**Problem statement**. Somewhere below are a line with "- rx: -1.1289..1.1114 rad" and a later line with "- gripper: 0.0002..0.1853". Output exactly those lines and all lines between them.

Dataset excerpts
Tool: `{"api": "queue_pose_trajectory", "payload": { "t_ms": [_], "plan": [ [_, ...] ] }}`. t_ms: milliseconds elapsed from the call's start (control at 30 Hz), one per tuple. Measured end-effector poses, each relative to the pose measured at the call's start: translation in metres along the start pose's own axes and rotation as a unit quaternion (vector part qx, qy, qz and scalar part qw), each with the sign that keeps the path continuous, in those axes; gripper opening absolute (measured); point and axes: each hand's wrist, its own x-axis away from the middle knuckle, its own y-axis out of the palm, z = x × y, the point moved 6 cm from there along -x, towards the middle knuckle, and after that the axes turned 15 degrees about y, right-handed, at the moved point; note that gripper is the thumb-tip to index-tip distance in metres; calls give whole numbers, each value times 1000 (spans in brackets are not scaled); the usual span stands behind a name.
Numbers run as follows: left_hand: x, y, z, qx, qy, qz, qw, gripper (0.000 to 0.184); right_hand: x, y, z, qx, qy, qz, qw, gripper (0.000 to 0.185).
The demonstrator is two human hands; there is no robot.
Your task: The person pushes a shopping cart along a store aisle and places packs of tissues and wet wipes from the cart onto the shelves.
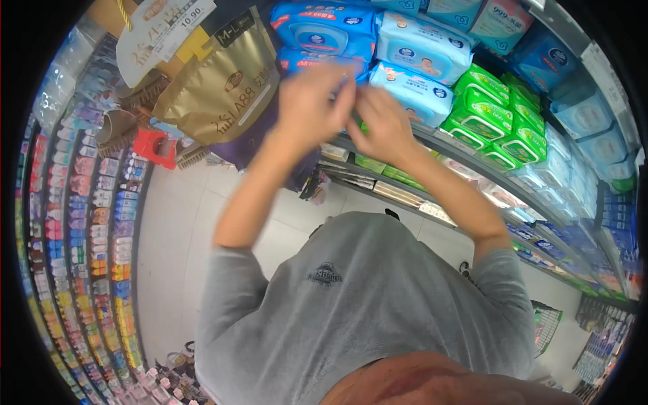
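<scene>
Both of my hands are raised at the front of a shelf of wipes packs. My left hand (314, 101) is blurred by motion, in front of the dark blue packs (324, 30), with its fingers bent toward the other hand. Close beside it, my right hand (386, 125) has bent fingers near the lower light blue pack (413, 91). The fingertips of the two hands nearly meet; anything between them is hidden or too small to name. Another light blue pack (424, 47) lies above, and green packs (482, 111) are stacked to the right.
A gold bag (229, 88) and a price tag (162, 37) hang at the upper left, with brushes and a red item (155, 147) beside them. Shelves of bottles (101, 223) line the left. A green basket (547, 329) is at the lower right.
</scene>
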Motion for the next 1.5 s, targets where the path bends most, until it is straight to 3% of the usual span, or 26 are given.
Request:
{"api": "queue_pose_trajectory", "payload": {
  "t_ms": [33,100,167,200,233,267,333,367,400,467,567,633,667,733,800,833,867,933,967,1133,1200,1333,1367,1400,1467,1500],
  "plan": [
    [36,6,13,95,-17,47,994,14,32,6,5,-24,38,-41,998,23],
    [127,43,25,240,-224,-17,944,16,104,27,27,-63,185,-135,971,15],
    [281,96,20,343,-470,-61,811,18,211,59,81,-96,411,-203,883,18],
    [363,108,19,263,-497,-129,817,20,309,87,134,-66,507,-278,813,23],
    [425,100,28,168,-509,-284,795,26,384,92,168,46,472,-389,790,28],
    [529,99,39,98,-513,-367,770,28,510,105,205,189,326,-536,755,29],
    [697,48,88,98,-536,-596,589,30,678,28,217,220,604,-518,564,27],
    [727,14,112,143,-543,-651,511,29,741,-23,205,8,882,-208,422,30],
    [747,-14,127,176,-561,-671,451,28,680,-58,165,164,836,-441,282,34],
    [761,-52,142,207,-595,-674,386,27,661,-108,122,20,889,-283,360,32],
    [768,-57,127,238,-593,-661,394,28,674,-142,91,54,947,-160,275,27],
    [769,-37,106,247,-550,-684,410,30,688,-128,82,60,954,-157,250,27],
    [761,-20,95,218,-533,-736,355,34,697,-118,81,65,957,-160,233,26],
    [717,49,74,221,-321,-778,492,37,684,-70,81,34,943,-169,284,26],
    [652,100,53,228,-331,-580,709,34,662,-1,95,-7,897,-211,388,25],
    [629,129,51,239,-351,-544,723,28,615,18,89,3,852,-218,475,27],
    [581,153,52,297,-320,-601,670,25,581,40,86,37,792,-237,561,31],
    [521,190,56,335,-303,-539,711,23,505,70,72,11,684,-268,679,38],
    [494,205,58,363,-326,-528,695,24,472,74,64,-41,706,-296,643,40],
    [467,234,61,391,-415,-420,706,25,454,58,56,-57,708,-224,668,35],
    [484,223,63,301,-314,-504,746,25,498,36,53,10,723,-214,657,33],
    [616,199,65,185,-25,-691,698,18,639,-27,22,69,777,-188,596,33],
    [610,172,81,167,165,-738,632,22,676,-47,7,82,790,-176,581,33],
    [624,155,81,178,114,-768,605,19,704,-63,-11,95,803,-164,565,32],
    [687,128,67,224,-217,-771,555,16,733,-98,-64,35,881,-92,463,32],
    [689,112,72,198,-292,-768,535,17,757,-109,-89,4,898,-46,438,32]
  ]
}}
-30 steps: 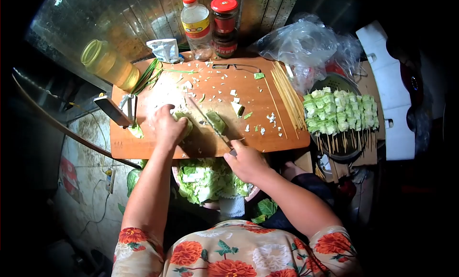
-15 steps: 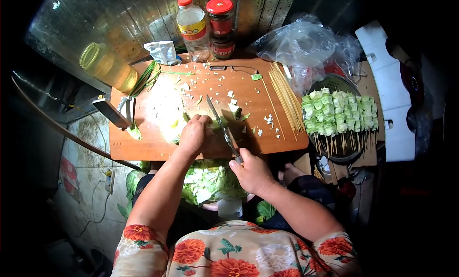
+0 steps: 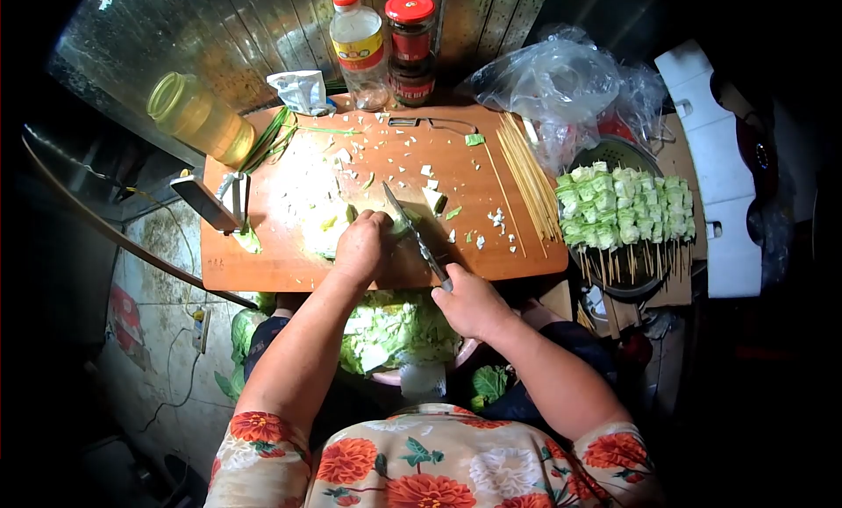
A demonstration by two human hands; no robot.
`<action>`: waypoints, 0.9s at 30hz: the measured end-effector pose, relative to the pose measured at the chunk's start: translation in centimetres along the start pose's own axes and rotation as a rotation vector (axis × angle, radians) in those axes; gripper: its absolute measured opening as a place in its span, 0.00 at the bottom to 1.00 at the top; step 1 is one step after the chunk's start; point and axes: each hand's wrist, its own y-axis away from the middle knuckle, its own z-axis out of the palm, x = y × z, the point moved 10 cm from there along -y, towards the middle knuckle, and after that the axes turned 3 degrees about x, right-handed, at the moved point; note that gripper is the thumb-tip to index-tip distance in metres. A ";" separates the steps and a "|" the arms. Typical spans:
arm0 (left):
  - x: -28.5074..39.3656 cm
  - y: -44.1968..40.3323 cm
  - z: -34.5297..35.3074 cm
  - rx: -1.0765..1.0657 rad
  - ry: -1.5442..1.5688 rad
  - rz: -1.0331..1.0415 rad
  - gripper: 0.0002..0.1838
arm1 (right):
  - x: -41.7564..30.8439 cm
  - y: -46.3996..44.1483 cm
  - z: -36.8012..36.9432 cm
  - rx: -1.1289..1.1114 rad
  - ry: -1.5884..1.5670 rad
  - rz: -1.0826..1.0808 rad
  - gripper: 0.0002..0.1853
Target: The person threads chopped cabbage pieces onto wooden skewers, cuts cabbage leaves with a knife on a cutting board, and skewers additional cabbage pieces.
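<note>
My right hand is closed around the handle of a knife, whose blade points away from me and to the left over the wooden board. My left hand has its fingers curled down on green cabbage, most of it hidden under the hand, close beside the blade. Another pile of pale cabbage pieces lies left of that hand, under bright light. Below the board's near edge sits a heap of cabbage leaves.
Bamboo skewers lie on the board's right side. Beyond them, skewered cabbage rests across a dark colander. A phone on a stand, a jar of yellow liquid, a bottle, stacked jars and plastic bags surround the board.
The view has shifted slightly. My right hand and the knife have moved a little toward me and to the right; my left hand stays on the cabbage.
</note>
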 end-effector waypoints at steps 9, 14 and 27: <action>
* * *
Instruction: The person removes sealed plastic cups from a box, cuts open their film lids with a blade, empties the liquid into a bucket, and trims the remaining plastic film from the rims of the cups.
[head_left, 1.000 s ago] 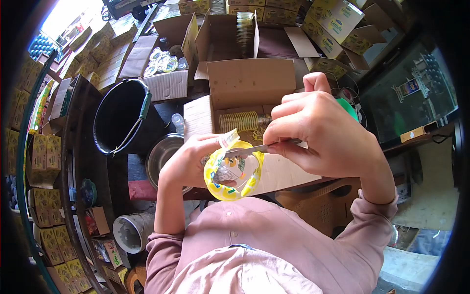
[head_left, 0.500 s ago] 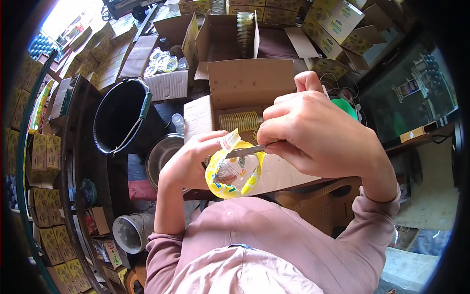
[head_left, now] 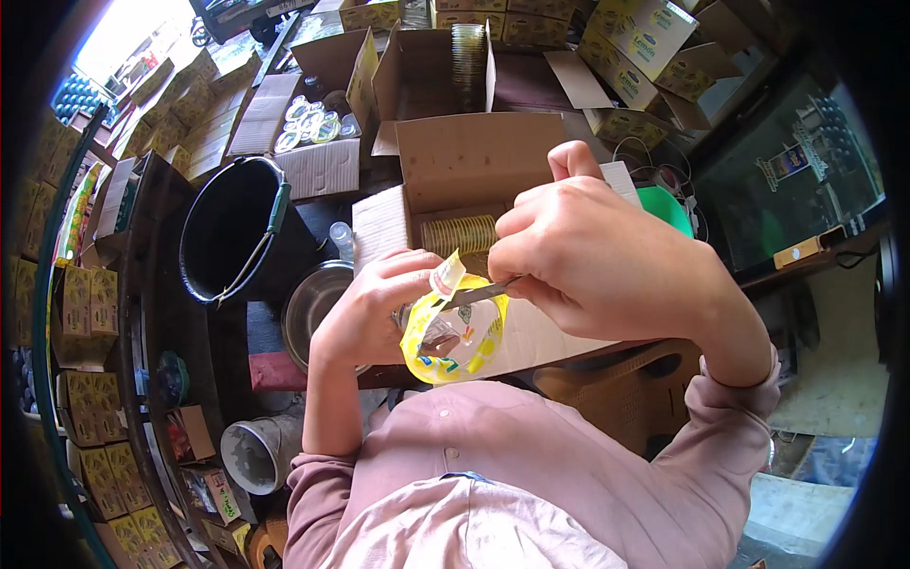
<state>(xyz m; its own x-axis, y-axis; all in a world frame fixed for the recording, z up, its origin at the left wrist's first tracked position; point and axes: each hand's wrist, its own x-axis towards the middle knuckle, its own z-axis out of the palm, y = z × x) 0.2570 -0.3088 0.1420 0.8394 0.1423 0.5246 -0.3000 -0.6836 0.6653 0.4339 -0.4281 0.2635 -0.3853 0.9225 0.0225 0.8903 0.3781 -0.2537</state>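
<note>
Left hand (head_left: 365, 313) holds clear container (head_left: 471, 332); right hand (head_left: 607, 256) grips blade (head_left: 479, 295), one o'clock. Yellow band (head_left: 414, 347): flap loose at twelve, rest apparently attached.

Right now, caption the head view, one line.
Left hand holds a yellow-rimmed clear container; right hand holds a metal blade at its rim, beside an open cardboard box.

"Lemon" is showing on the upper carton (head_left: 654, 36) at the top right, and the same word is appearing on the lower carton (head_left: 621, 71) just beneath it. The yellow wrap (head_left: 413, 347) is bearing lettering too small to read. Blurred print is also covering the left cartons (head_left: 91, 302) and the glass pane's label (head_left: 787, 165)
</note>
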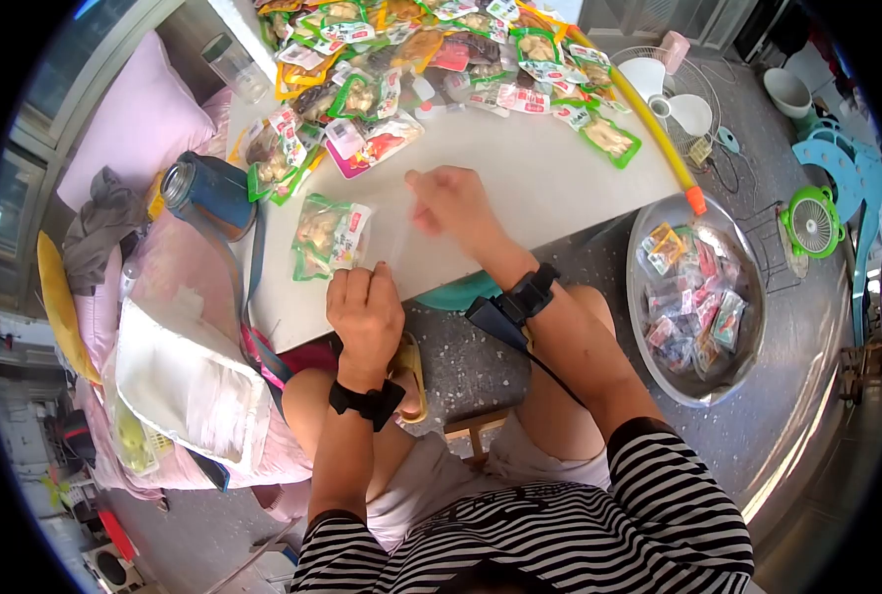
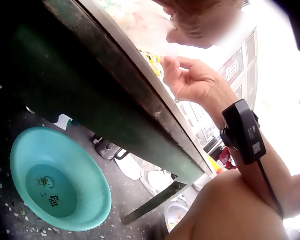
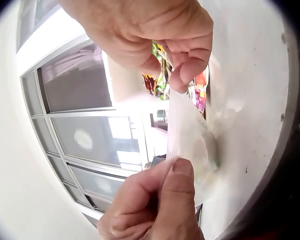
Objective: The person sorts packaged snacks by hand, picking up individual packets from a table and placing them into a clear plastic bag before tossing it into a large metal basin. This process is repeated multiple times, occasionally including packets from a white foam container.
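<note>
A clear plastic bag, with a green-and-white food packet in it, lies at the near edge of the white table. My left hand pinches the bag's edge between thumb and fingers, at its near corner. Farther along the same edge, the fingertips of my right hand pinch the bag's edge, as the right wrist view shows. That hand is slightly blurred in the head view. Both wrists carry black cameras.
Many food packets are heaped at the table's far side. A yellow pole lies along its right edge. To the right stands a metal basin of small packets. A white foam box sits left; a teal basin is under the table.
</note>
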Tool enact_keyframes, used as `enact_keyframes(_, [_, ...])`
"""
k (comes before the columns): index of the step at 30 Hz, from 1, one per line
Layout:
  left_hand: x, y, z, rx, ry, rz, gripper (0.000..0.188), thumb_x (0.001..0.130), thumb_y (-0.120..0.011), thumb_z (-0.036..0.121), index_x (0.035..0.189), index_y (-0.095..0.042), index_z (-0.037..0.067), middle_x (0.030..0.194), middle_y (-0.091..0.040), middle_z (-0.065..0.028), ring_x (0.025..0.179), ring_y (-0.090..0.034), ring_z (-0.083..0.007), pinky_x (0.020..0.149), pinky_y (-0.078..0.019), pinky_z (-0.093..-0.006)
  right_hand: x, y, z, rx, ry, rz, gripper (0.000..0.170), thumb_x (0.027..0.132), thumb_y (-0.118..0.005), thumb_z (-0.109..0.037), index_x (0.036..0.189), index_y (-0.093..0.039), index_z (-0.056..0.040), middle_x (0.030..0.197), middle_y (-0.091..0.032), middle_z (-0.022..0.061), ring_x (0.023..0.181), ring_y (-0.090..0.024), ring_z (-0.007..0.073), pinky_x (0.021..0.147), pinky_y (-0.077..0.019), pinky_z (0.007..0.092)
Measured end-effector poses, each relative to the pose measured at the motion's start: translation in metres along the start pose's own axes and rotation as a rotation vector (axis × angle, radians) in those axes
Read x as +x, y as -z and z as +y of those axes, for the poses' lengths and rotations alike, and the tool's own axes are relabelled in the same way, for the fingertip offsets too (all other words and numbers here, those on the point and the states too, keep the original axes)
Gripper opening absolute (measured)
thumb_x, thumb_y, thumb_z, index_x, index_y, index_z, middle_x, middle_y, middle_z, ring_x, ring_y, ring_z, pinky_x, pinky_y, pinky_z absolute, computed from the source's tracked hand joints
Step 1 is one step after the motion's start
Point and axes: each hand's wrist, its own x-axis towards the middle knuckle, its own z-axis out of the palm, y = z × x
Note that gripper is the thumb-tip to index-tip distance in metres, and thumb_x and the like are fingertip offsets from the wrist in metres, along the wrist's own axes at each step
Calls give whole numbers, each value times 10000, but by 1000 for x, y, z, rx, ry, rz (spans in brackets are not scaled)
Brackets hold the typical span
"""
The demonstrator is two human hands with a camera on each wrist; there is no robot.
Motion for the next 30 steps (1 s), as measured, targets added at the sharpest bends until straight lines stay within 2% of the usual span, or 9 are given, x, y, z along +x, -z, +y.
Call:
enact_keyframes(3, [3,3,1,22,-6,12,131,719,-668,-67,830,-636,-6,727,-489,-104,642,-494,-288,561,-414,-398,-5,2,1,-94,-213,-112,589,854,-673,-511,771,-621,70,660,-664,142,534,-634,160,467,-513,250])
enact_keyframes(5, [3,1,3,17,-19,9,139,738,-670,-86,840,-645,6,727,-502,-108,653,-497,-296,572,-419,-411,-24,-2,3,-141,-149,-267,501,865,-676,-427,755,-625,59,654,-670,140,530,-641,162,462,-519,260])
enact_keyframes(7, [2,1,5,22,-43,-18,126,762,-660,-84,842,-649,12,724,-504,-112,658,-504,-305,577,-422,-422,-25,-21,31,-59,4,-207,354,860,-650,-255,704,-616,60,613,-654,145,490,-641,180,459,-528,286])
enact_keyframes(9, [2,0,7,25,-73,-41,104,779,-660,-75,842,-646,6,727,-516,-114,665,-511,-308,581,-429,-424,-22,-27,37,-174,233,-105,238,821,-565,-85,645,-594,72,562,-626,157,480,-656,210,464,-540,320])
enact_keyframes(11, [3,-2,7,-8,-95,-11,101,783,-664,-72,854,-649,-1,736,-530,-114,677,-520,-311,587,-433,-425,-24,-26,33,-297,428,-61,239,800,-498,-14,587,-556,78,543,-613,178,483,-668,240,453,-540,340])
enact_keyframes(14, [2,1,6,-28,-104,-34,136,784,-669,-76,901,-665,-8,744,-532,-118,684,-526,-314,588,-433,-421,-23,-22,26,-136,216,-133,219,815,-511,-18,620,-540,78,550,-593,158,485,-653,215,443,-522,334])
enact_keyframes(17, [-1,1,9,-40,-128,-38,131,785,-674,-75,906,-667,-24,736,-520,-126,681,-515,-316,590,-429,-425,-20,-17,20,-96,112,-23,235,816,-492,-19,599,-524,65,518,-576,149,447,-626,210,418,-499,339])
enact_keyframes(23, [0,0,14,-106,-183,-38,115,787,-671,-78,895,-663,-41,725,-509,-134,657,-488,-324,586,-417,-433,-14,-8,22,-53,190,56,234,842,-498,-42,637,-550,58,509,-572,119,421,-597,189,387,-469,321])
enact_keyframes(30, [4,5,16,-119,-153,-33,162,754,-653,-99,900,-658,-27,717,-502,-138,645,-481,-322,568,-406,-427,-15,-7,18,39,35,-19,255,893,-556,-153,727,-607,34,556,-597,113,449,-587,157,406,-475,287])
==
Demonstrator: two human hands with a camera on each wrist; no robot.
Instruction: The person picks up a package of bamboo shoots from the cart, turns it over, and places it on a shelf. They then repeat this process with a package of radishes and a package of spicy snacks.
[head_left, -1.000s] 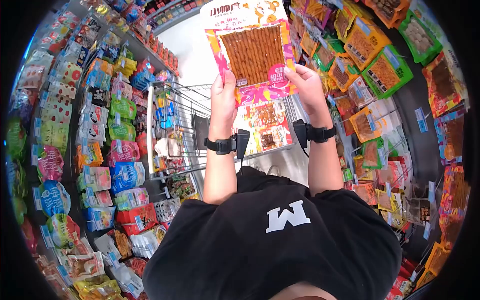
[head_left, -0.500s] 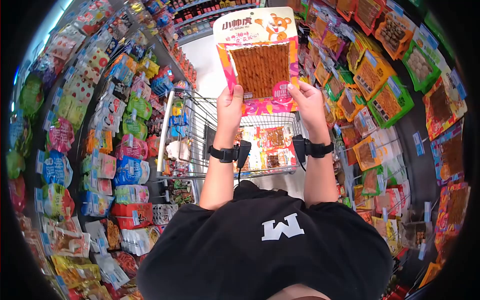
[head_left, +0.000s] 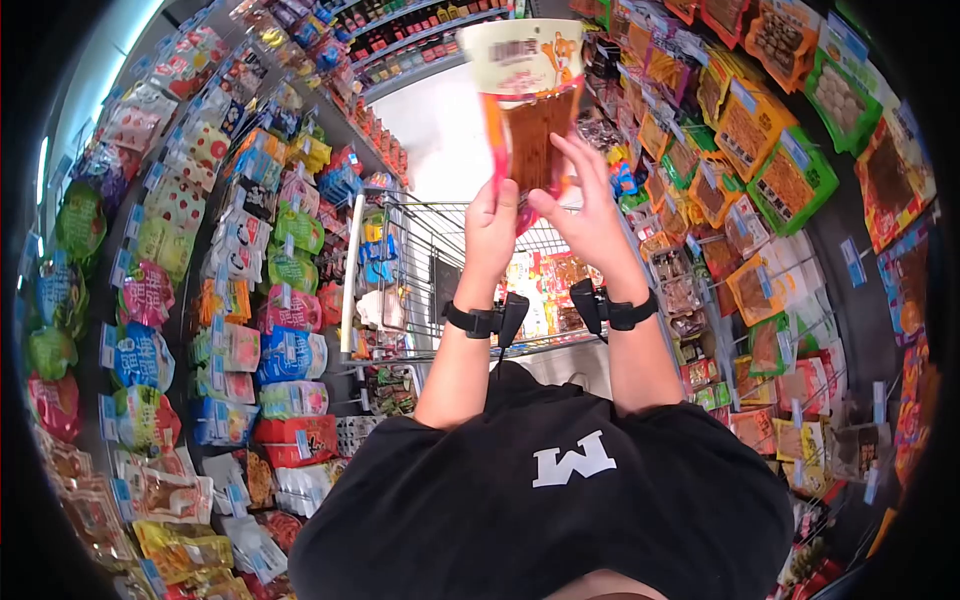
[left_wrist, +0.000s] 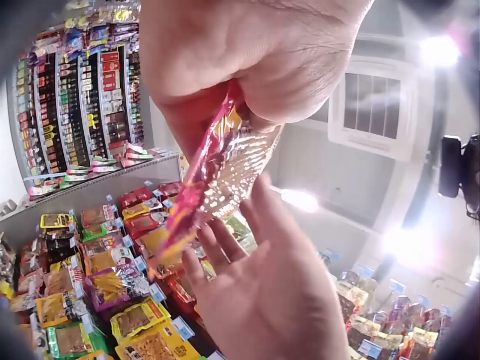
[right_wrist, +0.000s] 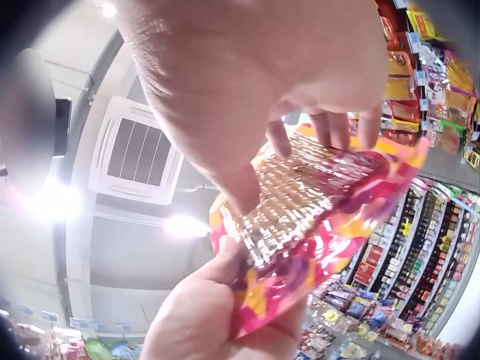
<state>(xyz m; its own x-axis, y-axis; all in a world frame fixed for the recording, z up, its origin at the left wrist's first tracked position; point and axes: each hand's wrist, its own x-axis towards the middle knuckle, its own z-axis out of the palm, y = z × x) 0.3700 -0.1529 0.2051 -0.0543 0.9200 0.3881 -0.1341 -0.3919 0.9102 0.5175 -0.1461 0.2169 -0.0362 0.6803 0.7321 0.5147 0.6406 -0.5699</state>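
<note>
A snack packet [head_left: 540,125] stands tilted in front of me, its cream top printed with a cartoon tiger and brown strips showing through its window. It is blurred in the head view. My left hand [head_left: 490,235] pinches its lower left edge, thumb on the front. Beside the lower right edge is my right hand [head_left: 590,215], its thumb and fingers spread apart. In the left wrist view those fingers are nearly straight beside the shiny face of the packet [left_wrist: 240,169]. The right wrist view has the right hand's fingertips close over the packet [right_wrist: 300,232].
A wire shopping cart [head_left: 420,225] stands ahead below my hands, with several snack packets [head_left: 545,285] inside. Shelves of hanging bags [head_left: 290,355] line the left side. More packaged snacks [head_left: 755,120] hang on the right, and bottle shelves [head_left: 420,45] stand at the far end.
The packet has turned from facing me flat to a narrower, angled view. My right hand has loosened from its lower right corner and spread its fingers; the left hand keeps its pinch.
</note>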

**Expected output**.
  - rx: -1.1289..1.1114 rad
  - ry: -1.5884..1.5670 rad
  - rz: -1.0826..1.0808 rad
  - gripper: 0.0002..0.1853

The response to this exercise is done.